▶ _Exercise instructions_:
Each line from the start of the listing below through the line containing "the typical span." should be reproduced exactly, with no others.

▶ _Exercise data_:
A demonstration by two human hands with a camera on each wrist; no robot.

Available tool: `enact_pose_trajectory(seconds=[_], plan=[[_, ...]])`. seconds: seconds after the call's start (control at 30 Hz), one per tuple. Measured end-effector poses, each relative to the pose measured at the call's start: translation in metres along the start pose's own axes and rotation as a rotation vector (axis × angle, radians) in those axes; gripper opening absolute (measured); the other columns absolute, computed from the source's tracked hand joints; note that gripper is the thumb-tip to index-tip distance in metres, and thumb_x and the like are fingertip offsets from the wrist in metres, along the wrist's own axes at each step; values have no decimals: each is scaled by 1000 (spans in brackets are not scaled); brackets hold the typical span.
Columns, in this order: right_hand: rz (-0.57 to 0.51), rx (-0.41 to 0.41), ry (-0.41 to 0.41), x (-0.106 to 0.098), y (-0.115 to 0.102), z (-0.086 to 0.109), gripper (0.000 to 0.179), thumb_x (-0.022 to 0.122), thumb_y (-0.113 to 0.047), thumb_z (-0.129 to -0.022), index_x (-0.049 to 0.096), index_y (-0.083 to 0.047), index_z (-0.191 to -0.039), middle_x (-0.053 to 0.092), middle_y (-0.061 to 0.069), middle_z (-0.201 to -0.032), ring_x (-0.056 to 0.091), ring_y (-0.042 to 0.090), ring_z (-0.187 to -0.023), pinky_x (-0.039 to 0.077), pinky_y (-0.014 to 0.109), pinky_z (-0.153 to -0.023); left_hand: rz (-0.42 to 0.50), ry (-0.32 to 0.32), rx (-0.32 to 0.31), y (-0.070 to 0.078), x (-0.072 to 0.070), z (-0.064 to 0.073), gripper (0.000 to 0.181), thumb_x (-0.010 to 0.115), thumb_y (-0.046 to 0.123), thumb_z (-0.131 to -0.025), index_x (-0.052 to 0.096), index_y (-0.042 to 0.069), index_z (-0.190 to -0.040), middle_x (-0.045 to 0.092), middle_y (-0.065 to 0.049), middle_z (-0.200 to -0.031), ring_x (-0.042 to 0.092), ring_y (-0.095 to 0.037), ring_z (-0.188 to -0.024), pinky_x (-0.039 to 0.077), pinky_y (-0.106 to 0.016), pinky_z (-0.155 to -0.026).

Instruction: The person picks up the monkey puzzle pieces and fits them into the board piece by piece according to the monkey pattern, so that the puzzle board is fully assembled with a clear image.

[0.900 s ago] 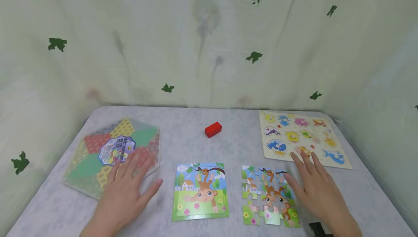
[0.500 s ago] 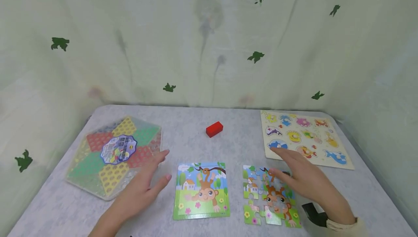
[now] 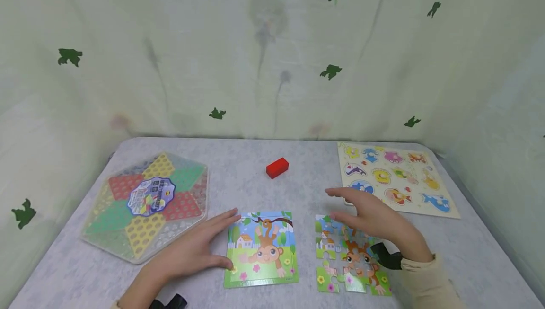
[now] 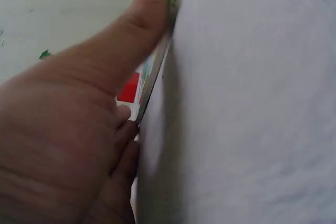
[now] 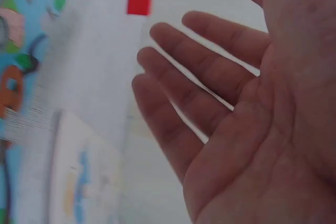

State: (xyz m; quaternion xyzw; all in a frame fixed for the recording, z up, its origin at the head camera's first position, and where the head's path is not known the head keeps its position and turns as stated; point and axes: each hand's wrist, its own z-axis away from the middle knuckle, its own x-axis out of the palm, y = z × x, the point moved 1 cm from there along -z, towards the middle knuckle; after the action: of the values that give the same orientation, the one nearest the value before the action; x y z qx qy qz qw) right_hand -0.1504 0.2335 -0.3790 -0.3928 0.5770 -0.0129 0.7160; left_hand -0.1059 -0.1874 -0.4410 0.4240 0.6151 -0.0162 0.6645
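In the head view my left hand (image 3: 191, 250) lies at the left side of a square monkey picture board (image 3: 264, 252), its fingertips by the upper left corner and its thumb at the lower left edge. The left wrist view has the thumb (image 4: 139, 24) right at the thin board's edge (image 4: 156, 69), the fingers stretched along that same edge. To the right, my right hand (image 3: 374, 214) hovers with nothing in it over monkey jigsaw pieces (image 3: 328, 280), hiding some upper ones. Its fingers (image 5: 205, 66) are spread and gently bent in the right wrist view.
A hexagonal clear case (image 3: 145, 224) with a coloured star board lies at the left. The red block (image 3: 277, 168) is toward the back middle. An animal peg-puzzle board (image 3: 408, 172) occupies the back right, before a pale leaf-patterned curtain (image 3: 191, 63).
My left hand has come off the hexagonal case and moved right to the monkey board's left edge. My right hand has swung left from beside the peg-puzzle board and turned sideways above the jigsaw pieces.
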Motion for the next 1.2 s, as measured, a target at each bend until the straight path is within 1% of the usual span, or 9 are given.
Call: enact_pose_trajectory(seconds=[0.13, 0.23, 0.37, 0.5, 0.63, 0.73, 0.93, 1.13, 1.2], plan=[[-69, -32, -81, 11, 10, 0, 59, 67, -40, -100, 54, -7, -148, 61, 11, -144, 61, 33, -128, 55, 49, -102, -17, 48, 50, -7, 6, 2, 108, 81, 69, -67, 49, 13, -154, 45, -7, -161, 45, -37, -145, 36, -55, -116], [-74, -26, -99, 15, 18, 1, 60, 70, -39, -98, 55, -6, -146, 63, 11, -142, 64, 32, -125, 56, 47, -101, -51, 71, 77, -11, 9, 1, 115, 81, 72, -63, 49, 11, -154, 44, -8, -162, 44, -37, -146, 31, -52, -119], [-50, -23, -97, 18, 26, -1, 60, 75, -37, -95, 58, -6, -143, 66, 8, -138, 65, 29, -123, 56, 46, -101, -89, 90, 68, -12, 12, 1, 119, 80, 76, -60, 47, 11, -155, 41, -10, -163, 45, -37, -145, 39, -55, -115], [-4, -27, -104, 22, 29, -4, 51, 78, -34, -93, 64, -9, -136, 67, 2, -132, 65, 22, -119, 56, 42, -100, -100, 101, 42, -13, 14, 3, 119, 79, 79, -59, 49, 12, -154, 43, -12, -160, 47, -39, -142, 44, -60, -110], [34, -34, -100, 26, 29, -8, 41, 78, -32, -93, 69, -15, -130, 67, -3, -127, 63, 15, -111, 55, 38, -96, -104, 105, 38, -13, 15, 6, 116, 77, 79, -61, 52, 10, -151, 46, -11, -158, 46, -38, -143, 43, -60, -111], [29, -37, -103, 28, 30, -10, 40, 78, -32, -93, 70, -17, -129, 66, -3, -126, 62, 14, -109, 56, 35, -92, -126, 117, 55, -14, 16, 6, 115, 76, 80, -63, 53, 8, -150, 48, -11, -158, 46, -37, -144, 41, -59, -113], [55, -74, -107, 33, 31, -10, 40, 77, -33, -94, 71, -16, -129, 65, -3, -123, 63, 14, -107, 56, 34, -88, -171, 139, 104, -10, 19, 6, 113, 74, 80, -65, 55, 7, -148, 49, -10, -158, 47, -34, -144, 34, -51, -117], [105, -105, -86, 34, 29, -10, 37, 78, -31, -93, 73, -16, -127, 68, -4, -120, 64, 15, -105, 57, 35, -86, -171, 146, 114, -5, 23, 5, 110, 72, 80, -68, 55, 6, -149, 49, -11, -158, 46, -34, -145, 20, -33, -127], [109, -108, -84, 34, 28, -11, 37, 78, -31, -93, 73, -16, -127, 68, -4, -119, 64, 14, -104, 57, 35, -86, -167, 141, 110, -3, 25, 6, 110, 72, 80, -69, 54, 6, -149, 48, -12, -159, 46, -34, -146, 17, -30, -127]])
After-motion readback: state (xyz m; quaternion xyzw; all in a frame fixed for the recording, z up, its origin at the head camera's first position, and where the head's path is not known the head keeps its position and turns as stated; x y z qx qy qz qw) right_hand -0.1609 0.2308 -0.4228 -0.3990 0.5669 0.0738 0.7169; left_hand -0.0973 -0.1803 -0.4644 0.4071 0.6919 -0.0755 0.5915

▶ _Result of the exercise_:
A demonstration by two human hands with a camera on each wrist; no robot.

Available tool: `enact_pose_trajectory(seconds=[_], plan=[[_, ...]])`. seconds: seconds after the call's start (control at 30 Hz), one per tuple. Measured end-effector poses, each relative to the pose measured at the call's start: translation in metres along the start pose's own axes and rotation as a rotation vector (axis × angle, radians) in those axes; gripper opening absolute (measured); the other columns absolute, computed from the source's tracked hand joints; note that gripper is the thumb-tip to index-tip distance in metres, and thumb_x and the like are fingertip offsets from the wrist in metres, along the wrist's own axes at each step; values have no decimals: each is scaled by 1000 (spans in brackets are not scaled); brackets hold the typical span.

This output contains the full answer.